Laurent Delahousse : Les artistes qui prennent des risques, c'est rare. Avez-vous la sensation, en faisant ces tournées, de prendre des risques.
Mylène Farmer : C'est d'abord une nécessité, un besoin. C'est aussi une prise de risque, celle d'un désamour du public.
Laurent Delahousse : On dit que vous êtes à la fois l'amour et la mort, cela reste vos sources d'inspiration.
Mylène Farmer : Ce sont des thèmes inépuisables mais il y a aussi la vie et je suis quelqu'un de vivant.
Laurent Delahousse : Timeless c'est le titre de votre tournée. Il y a cette notion dïntemporalité, c'est important de laisser une trace.
Mylène Farmer : Je ne sais pas si c'est important. Mais dans 2.000 ans, qui va se soucier de ma personne. C'est le moment présent qui est important, c'est la scène.
Laurent Delahousse : Ce n'est pas la dernière fois sur scène.
Mylène Farmer : J'ai le sentiment que c'est toujours la dernière fois, je ne sais pas répondre à cette question.
Laurent Delahousse : Vous irez ce soir encore à Bercy, puis en France et à l'étranger. Notamment en Russie avec des stades à plus de 30.000 spectateurs. Ça vient d'où cette histoire avec la Russie.
Mylène Farmer : Je ne peux pas l'expliquer, je pense que c'est venu spontanément. Au début, on m'a parlé des clips. Il y a quelque chose de commun, une âme tourmentée, l'âme slave.

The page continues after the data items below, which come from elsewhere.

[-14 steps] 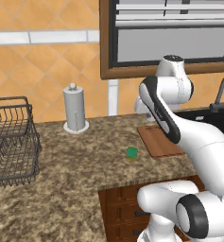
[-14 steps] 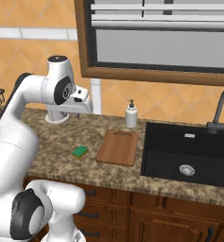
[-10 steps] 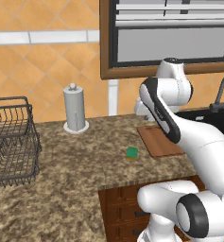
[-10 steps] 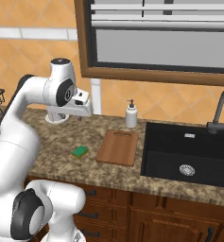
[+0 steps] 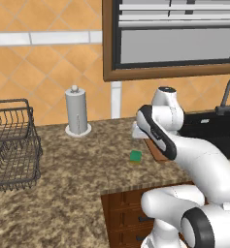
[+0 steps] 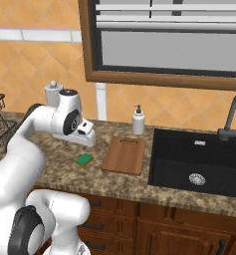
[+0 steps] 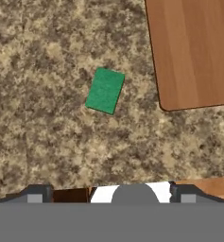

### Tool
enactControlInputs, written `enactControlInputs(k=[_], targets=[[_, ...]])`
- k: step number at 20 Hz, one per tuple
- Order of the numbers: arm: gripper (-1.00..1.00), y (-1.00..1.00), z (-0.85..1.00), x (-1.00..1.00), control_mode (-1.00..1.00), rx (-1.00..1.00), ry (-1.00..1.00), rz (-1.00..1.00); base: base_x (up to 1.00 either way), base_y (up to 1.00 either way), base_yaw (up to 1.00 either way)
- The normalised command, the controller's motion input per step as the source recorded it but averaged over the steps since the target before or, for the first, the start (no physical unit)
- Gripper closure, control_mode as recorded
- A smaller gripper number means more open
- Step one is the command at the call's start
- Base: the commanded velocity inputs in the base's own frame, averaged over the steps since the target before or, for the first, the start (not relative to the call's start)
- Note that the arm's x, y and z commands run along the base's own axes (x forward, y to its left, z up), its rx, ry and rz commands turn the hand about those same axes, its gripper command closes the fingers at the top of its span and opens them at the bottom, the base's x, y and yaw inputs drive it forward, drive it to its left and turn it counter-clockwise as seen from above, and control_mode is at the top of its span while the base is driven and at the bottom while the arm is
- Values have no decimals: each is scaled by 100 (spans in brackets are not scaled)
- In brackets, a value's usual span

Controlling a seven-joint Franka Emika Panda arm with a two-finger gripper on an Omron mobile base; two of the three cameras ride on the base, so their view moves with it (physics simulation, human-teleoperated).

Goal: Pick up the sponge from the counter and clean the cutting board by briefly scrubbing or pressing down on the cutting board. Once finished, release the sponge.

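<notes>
Nothing of the task looks done yet. The sponge (image 7: pixel 105 90) lies flat on the tabletop (image 7: pixel 47 142), just beside the cutting board (image 7: pixel 193 52) and apart from its rim. The gripper (image 7: pixel 108 193) hovers above the sponge, empty, fingertips set wide. Grasping, scrubbing and releasing all remain.

Small green sponge (image 7: pixel 105 90) flat on speckled granite counter (image 7: pixel 47 142), near reddish-brown cutting board (image 7: pixel 193 52), apart.
</notes>
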Motion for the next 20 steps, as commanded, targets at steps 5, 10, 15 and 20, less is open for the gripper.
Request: enactControlInputs(k=[5, 10, 15, 20], targets=[[-100, 24, -69, 10, -100, 0, 0, -17, 0, 0, 0], [-100, 7, -39, 32, -100, 0, 1, -1, 0, 0, 0], [-100, 0, -25, 48, -100, 0, 2, 0, 0, 0, 0], [-100, 0, -10, 35, -100, 0, 2, 0, 0, 0, 0]])
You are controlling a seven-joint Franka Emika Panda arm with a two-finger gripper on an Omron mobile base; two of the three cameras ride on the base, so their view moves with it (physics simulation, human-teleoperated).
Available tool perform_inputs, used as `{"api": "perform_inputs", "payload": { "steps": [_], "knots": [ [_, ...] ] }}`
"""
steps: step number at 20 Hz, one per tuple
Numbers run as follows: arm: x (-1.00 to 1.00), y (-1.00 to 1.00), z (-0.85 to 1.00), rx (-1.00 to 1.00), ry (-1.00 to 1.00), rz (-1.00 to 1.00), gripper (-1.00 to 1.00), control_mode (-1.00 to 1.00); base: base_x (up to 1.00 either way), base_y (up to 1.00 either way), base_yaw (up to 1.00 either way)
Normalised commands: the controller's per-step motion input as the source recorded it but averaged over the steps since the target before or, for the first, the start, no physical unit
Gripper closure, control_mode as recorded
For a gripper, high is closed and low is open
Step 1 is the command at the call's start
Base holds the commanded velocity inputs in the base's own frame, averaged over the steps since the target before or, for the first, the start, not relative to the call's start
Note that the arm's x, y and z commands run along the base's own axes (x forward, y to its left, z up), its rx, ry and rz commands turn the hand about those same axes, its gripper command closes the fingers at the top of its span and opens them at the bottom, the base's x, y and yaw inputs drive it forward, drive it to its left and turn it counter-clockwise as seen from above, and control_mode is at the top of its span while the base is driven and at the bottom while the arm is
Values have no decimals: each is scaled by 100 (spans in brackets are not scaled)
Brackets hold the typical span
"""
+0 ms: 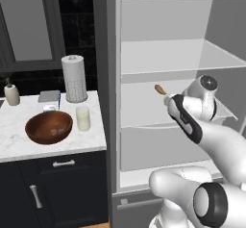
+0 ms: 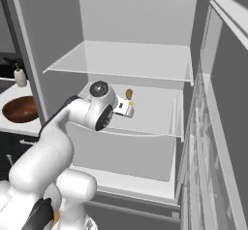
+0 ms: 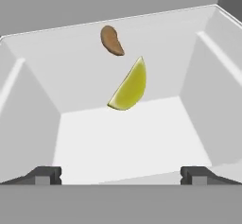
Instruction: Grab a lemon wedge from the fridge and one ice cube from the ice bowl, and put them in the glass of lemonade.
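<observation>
Sitting on the marble counter (image 1: 14,145) at left are the ice bowl (image 1: 48,127) and the glass of lemonade (image 1: 83,118) just beside it; nothing carries readable writing. Rightward, the fridge (image 1: 111,102) stands open, the gripper (image 3: 121,175) spread wide and empty inside its middle shelf. The lemon wedge (image 3: 129,87) lies ahead beside a brown piece (image 3: 111,40); the arm partly hides the wedge from the base cameras.

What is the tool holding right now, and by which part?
Nothing. The tool is open inside the fridge, its fingertips apart, and the lemon wedge lies ahead of them, untouched.
</observation>
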Motion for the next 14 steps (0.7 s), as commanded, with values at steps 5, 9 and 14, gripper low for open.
{"api": "perform_inputs", "payload": {
  "steps": [5,9,14],
  "knots": [
    [44,0,-3,0,0,0,-100,-100,0,0,0],
    [47,0,0,0,4,0,-100,-100,0,0,0],
    [29,0,0,0,5,0,-100,-100,0,0,0]
  ]
}}
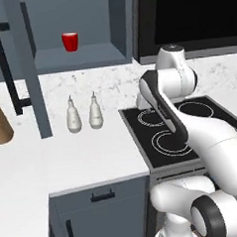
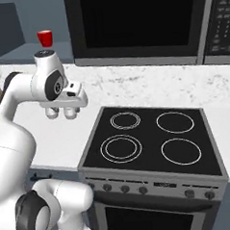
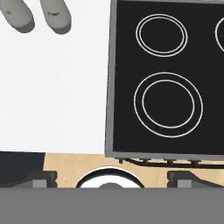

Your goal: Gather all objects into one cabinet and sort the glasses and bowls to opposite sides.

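The red mug already stands inside the open cabinet; the gripper's fingers spread, holding nothing

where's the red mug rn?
The red mug stands upright on the shelf of the open wall cabinet, upper left in the left base view, above the two shaker bottles on the counter.
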Controlling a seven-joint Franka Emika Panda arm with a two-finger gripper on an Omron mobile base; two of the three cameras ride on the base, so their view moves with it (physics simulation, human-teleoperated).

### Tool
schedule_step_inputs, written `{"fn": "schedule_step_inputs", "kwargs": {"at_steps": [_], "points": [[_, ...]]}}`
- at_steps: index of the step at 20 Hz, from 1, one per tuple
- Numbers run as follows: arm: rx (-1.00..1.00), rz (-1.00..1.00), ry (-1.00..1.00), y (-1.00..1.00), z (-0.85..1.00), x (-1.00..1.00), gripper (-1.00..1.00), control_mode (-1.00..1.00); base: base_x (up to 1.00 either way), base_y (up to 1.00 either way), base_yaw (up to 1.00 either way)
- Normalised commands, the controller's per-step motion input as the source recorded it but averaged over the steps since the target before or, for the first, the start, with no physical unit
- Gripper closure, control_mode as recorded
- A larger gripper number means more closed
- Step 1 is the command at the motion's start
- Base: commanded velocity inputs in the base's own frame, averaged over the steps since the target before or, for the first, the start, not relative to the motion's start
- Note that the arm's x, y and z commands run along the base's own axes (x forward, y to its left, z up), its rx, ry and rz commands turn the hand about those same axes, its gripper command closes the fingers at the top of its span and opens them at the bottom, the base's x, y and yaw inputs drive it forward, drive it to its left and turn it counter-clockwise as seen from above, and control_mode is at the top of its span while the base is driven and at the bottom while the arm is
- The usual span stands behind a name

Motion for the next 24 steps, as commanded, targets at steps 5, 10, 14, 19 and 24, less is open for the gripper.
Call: {"fn": "schedule_step_inputs", "kwargs": {"at_steps": [5, 10, 14, 19, 24], "points": [[0.0, 0.0, 0.0, 0.0, 0.0, 0.0, -1.0, 1.0, 0.4, 0.36, -0.29], [0.0, 0.0, 0.0, 0.0, 0.0, 0.0, -1.0, 1.0, 0.0, 0.77, -0.15], [0.0, 0.0, 0.0, 0.0, 0.0, 0.0, -1.0, 1.0, 0.0, 0.94, -0.08], [0.0, 0.0, 0.0, 0.0, 0.0, 0.0, -1.0, 1.0, 0.08, 0.38, -0.02], [0.0, 0.0, 0.0, 0.0, 0.0, 0.0, -1.0, 1.0, 0.09, 0.0, 0.0]]}}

Laurent Delahousse : Il n'y aura pas d'exil en Russie, vous reviendrez.
Mylène Farmer : Non, l'exil s'est produit autrement. Je viens du Canada et je suis venue en France, c'est mon pays et je l'aime.
Laurent Delahousse : Qu'est-ce qui est le plus compliqué, faire Bercy ou une interview sur un plateau.
Mylène Farmer : Vous connaissez la réponse.
Laurent Delahousse : Je connais la réponse, c'est pour ça que je vous remercie encore plus d'être venue. Belle soirée a vous et bel abandon sur scène avec votre public. A très bientôt. C'est un joli moment pour les spectateurs de vous avoir.